La formation est prise en charge principalement par deux enseignants de l’ESPE de Lorraine, tous deux ayant le même degré de connaissance sur l’organisation de la formation. Cela permet de renforcer la cohérence de la formation puisque les professeurs formés se retrouvent souvent devant les mêmes interlocuteurs. Toutefois, nous faisons aussi appel à des « experts » externes (enseignants-chercheurs et chercheurs) sur des problématiques ciblées : réseau, cryptographie, robotique. Ce dernier point favorise une ouverture vers d’autres points de vue et vers la recherche (ouverture amplifiée par les journées ISN/EPI, voir Section 8).←102 | 103→

3 Le contenu de la formation

Le contenu a été construit à partir de l’expérience des formateurs et d’une première édition de Dowek et al. (2013) avec l’objectif de donner aux professeurs formés les compétences nécessaires pour enseigner le programme d’ISN et évaluer les élèves pour une épreuve au baccalauréat (oral individuel à partir du dossier de projet).

Les intitulés des Unités d’enseignement (UE) des années 1 et 2 sont listés respectivement dans les tableaux 1 et 2. La répartition du volume horaire entre les unités d’enseignement est restée relativement stable même si des ajustements ont pu être faits suite à l’apparition de besoins, ou le désistement d’intervenants extérieurs. Nous décrivons et commentons ci-dessous certains aspects de cette formation.

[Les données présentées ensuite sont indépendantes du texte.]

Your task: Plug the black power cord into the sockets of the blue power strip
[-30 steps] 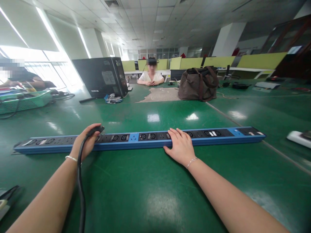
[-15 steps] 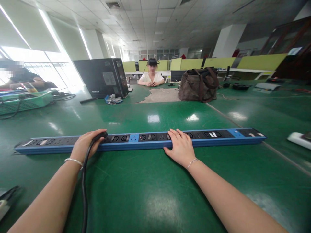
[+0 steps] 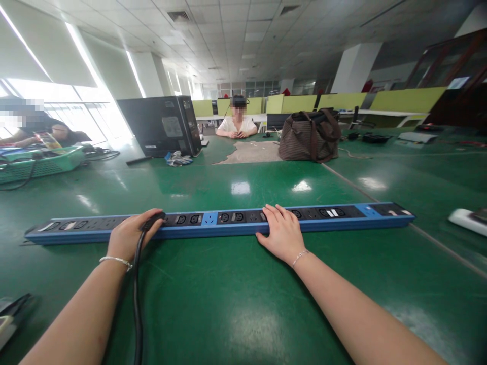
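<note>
A long blue and black power strip (image 3: pixel 209 218) lies across the green table, with several sockets facing up. My left hand (image 3: pixel 131 233) grips a black plug (image 3: pixel 154 220) at the sockets left of the middle; how far the plug sits in a socket is hidden by the fingers. From it a thick black cable (image 3: pixel 137 294) runs down toward me. Right of the middle, my right hand (image 3: pixel 282 233) rests on the strip, fingers spread over its top and the thumb against the near side.
At the back of the green table (image 3: pixel 213 284) stand a black computer case (image 3: pixel 160 126), gloves (image 3: pixel 178 159) and a brown bag (image 3: pixel 310 136). A green basket (image 3: pixel 57 165) is at the left. One person (image 3: pixel 236 125) sits opposite, another at far left. A white object (image 3: pixel 470 223) lies right.
My left hand has shifted slightly down and left, its fingers still around the plug. The cable has swung a little to the right. My right hand stays in place on the strip.
</note>
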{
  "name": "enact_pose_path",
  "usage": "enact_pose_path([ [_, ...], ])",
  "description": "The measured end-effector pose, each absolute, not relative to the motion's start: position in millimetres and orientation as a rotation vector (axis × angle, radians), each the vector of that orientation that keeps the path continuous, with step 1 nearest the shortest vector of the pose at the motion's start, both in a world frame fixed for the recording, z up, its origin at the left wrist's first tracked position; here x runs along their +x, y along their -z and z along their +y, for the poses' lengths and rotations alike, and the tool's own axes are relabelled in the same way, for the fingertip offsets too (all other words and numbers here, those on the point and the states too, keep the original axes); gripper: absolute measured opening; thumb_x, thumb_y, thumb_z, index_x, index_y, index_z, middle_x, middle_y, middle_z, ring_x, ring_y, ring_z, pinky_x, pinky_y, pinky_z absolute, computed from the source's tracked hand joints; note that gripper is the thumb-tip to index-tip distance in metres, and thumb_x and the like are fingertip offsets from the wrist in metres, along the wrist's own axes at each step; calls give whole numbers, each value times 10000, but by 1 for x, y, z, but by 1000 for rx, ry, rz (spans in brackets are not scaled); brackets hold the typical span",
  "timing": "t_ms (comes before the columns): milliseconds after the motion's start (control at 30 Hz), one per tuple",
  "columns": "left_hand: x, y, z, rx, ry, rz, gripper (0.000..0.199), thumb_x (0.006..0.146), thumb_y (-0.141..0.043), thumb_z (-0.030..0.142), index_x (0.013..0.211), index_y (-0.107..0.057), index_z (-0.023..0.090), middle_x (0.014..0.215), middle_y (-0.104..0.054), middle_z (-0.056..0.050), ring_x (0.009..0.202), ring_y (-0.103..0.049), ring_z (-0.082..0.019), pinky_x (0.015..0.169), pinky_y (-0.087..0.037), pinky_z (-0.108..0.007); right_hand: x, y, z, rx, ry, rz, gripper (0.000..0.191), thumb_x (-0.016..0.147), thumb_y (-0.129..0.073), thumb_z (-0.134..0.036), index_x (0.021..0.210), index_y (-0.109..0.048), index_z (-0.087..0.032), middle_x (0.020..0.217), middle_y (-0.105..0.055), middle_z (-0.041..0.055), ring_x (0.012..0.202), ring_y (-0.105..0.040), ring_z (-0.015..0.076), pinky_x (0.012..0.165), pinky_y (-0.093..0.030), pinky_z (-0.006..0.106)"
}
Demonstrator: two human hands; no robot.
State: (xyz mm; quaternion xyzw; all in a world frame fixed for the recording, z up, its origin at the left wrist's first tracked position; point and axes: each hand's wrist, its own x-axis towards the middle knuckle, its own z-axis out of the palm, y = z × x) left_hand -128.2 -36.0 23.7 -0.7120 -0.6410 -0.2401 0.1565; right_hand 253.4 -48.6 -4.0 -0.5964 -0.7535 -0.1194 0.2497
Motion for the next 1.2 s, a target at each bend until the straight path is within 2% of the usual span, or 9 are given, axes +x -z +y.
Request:
enact_pose_path([
  [133,-127,-21,-35,-2081,760,-1705,369,854,-445,480,1105,-617,271,1022,-703,-13,930,-638,-181,867,-475,-300,254,4,-49,-1621,332,-2055,587,728,-590,-395,1256,-518,-149,1336,-525,80,1250,-382,286,1034,-254,430],
  [367,-125,-21,-36,-2099,768,-1678,394,860,-440,461,1115,-623,223,1034,-700,-53,945,-635,-191,883,-464,-303,255,5,-47,-1613,335,-2057,573,730,-578,-397,1250,-522,-162,1329,-530,81,1244,-390,289,1025,-256,434],
  [833,-132,-23,-33,-2253,748,-1669,437,862,-410,503,1170,-582,245,1115,-667,-47,1000,-611,-201,925,-447,-334,255,4,-47,-1627,351,-2067,575,731,-579,-402,1254,-515,-172,1331,-524,85,1246,-388,284,1018,-263,431],
  [1200,-131,-21,-29,-2323,733,-1861,531,826,-387,557,1210,-567,238,1113,-668,-70,987,-623,-240,901,-464,-359,254,4,-47,-1627,340,-2067,584,731,-578,-401,1260,-515,-164,1339,-521,77,1251,-383,284,1025,-261,435],
])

Tableau 1 : Intitulé des Unités d’Enseignement en année 1.

Nb heures

UE1 : Algorithmique et programmation

Bases de l’algorithmique et de la programmation

31,5

Image et Géométrie

10,5

Cryptographie

7

Total UE1

49

UE2 : Architecture et représentation de l’information

Représentation de l’information

10,5

Architecture

7

Total UE2

17,5

UE3: Initiation au réseau et à la programmation web

Réseau 1

10,5

Programmation web 1 : HTML, CSS et JavaScript

21

Total UE3

31,5

Total Année 1 (présentiel)

98

Projet année 1 : 100 heures de travail personnel

←103 | 104→

Tableau 2 : Intitulé des Unités d’Enseignement en année 2.

Nb heures

UE1 : Algorithmique et programmation objet

Programmation et conception objet

31,5

Structure de données et algorithmique avancée

14

Total UE1

45,5

UE2 : Conception de modèles

Programmation web 2 : bases de données et PHP

21

Langages

7

Total UE2

28

UE 3: Système, réseau, robotique

Réseau 2

7

Système

7

Robotique

7

Total UE3

21

Total Année 2 (présentiel)

94,5

Projet année 2 : 100 heures de travail personnel

La formation débute par l’algorithmique en année 1. Elle aborde de manière classique les notions de base en algorithmique impérative : séquences d’instructions, variables, expressions booléennes, instructions conditionnelles et répétitives. La notion de sous-programme est aussi abordée. Le langage support choisi est Python. Ce choix repose sur deux raisons principales. D’abord, il s’agissait d’une préconisation nationale. Ensuite, nous avons considéré que Python permettait aux apprenants d’obtenir des résultats plus rapidement à l’écran du fait que le langage est associé à une ligne de commandes interprétée. Toutefois, ce choix a prêté à discussion car Python s’éloigne des habitudes algorithmiques et peut donc déstabiliser. En effet, Python est très souple et permet d’obtenir des résultats de plusieurs manières dont certaines sont très compactes et peu lisibles (nous pensons notamment aux listes définies en intention). Par ailleurs, le typage du langage est faible, ce qui cache en partie les problématiques du typage en informatique. Enfin, la notion de passage par valeur (copie) ou référence (adresse) n’est pas explicite, et dépend du type de données passé en paramètre d’une fonction (type mutable ou non). Sur le plan pédagogique,←104 | 105→ Python pose donc quelques difficultés. En parallèle de la découverte de l’algorithmique et de la programmation en Python, nous abordons la programmation d’interfaces afin que les professeurs puissent rapidement créer des applications finalisées et attrayantes (donc motivantes, à notre avis). Cette formation algorithmique se poursuit en année 2 avec la découverte de la programmation objet, les patrons de conception et d’architecture (patron Modèle-Vue-Contrôleur), l’étude de structures de données classiques (arbres, graphes) ainsi que les différents paradigmes de programmation : récursivité, algorithmes gloutons, programmation dynamique, etc.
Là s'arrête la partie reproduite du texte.